By Anschauung Nelson meant the Kantian sense of intuition as perception ("sensible intuition") and as immediate knowledge. This had gotten a bit confused in Kant, because of the complications of the theory of synthesis, but he and the Friesians continued to use the term pretty much in that original sense. On the other hand, when Nelson used Intuition, he meant the modern philosophical usage of "intuition" as an initial or spontaneous belief. "Intuitions" in that sense may be prima facie credible, but they may only be so at the very beginning of investigation. They are always fallible and corrigible. On the other hand, a Kantian Anschauung is neither fallible nor corrigible and in fact is not even a belief -- since all beliefs are fallible and corrigible in mediate knowledge.

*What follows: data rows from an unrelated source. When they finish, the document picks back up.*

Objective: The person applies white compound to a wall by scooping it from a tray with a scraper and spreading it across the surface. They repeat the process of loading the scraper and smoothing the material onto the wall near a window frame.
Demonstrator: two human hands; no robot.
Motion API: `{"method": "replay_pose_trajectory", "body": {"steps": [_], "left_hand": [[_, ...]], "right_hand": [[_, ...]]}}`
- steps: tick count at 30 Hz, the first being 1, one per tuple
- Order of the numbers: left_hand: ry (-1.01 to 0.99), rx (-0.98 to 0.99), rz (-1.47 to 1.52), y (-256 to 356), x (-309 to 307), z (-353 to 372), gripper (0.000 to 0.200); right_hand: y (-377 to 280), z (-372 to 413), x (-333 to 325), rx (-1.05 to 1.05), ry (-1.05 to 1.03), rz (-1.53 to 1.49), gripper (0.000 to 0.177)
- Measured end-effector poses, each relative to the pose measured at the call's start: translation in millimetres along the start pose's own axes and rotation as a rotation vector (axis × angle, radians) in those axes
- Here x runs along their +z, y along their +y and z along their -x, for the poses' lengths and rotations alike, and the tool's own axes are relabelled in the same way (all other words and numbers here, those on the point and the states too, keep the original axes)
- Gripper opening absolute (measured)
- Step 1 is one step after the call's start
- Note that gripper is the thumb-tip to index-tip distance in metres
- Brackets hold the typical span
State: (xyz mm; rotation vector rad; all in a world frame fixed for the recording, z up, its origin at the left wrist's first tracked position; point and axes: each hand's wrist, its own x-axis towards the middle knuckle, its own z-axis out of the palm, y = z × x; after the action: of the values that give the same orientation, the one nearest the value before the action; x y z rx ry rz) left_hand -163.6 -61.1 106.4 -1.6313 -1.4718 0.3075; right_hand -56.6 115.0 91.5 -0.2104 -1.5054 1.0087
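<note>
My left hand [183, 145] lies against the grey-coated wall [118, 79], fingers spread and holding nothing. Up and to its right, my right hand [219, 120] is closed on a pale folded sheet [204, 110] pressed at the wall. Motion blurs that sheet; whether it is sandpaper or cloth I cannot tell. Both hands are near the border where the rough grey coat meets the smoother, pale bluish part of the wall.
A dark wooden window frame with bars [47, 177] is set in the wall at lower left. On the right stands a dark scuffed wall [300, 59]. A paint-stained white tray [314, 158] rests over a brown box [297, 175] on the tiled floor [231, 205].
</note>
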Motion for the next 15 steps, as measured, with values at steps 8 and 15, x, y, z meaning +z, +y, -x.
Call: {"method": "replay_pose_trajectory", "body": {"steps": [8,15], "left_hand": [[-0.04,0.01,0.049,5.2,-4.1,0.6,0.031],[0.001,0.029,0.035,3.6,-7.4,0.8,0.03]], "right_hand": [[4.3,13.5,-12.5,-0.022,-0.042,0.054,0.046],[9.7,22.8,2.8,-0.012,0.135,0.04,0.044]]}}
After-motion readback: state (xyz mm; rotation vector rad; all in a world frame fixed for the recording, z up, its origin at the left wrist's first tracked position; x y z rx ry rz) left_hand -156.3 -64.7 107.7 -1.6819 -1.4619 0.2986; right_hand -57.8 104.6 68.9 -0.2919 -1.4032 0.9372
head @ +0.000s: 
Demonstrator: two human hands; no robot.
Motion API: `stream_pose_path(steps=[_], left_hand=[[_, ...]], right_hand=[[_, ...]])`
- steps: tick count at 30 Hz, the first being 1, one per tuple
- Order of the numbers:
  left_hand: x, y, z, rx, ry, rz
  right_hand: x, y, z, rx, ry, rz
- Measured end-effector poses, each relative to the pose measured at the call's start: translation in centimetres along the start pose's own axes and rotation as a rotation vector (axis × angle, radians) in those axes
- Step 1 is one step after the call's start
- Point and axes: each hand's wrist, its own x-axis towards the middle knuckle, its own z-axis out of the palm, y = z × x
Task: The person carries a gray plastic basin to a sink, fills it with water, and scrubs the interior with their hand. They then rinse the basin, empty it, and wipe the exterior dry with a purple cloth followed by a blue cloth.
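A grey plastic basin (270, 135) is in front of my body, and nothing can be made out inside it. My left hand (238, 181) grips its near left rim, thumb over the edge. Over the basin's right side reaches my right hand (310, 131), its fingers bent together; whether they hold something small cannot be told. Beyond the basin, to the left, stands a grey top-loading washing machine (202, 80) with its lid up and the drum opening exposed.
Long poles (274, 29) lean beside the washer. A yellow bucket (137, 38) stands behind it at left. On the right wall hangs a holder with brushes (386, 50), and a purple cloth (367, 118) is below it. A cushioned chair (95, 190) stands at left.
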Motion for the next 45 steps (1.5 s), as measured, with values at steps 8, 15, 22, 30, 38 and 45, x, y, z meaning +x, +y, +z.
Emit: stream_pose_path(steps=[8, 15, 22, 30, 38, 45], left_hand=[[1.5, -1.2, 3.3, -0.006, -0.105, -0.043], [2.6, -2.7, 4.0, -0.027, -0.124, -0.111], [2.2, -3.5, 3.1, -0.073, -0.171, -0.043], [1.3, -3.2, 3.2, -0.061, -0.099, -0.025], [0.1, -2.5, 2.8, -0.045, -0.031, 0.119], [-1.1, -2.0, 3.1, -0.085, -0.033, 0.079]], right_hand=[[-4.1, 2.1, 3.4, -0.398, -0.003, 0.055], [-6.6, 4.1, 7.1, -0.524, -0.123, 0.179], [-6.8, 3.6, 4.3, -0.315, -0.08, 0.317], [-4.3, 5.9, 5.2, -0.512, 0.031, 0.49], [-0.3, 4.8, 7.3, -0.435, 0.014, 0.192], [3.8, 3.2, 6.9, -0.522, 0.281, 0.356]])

The difference between Anschauung and Intuition is therefore part of a crucial and fundamental distinction for Nelson, who realized that "immediate knowledge" could not as such have a propositional form, i.e. express some predication ("S is P") or combination thereof ("S is P or Q is R"). A similar understanding has been used to dismiss the existence of immediate knowledge in most of recent philosophy; but Nelson simply inferred from it that only mediate, not immediate knowledge, is expressed propositionally. Immediate knowledge is what justifies synthetic propositions, and is therefore distinct from them. This only works well in a Kantian system where we can simultaneously say that immediate knowledge as experience is undecidably identical to phenomenal objects (Kant's "Empirical Realism"). These issues are covered in the essay "Ontological Undecidability".
While the appearance of this essay in the last Nelsonian edition of Ratio was a final and fitting expression of Friesian philosophy in that journal, the fact that it appeared in German with a mistranslation, even in the title, that betrayed a lack of familiarity with the German terminology of Friesian philosophy perhaps signified how far that the journal had strayed from its roots. Neither the translator nor the editor noticed that the terminology was wrong, and they didn't bother inquiring either of the author or of anyone more familiar with Nelson's philosophy in German to ask about it.
While the purpose of this paper is to explain and to defend the notion of non-intuitive immediate knowledge, as it was conceived by Jakob Fries (1773-1843) and advocated by Leonard Nelson (1882-1927)[1], my first concern will be with Plato; for this most peculiar and distinctive conception of Friesian philosophy addresses the same issues as, and is the functional equivalent of, some of the most important and characteristic theories of Platonism. Reaching back to familiar historic doctrines and spelling out the Friesian theory in the most fundamental terms seems necessary to me when I encounter so often sober and uncompromising assertions that intuition and immediate knowledge mean the same thing and that the Friesian doctrine can only be a kind of intuitionism. Through Plato -- though without the pretense of being Platonic scholarship -- these misconceptions can be dispelled before the special forms of Friesian philosophy are ever considered.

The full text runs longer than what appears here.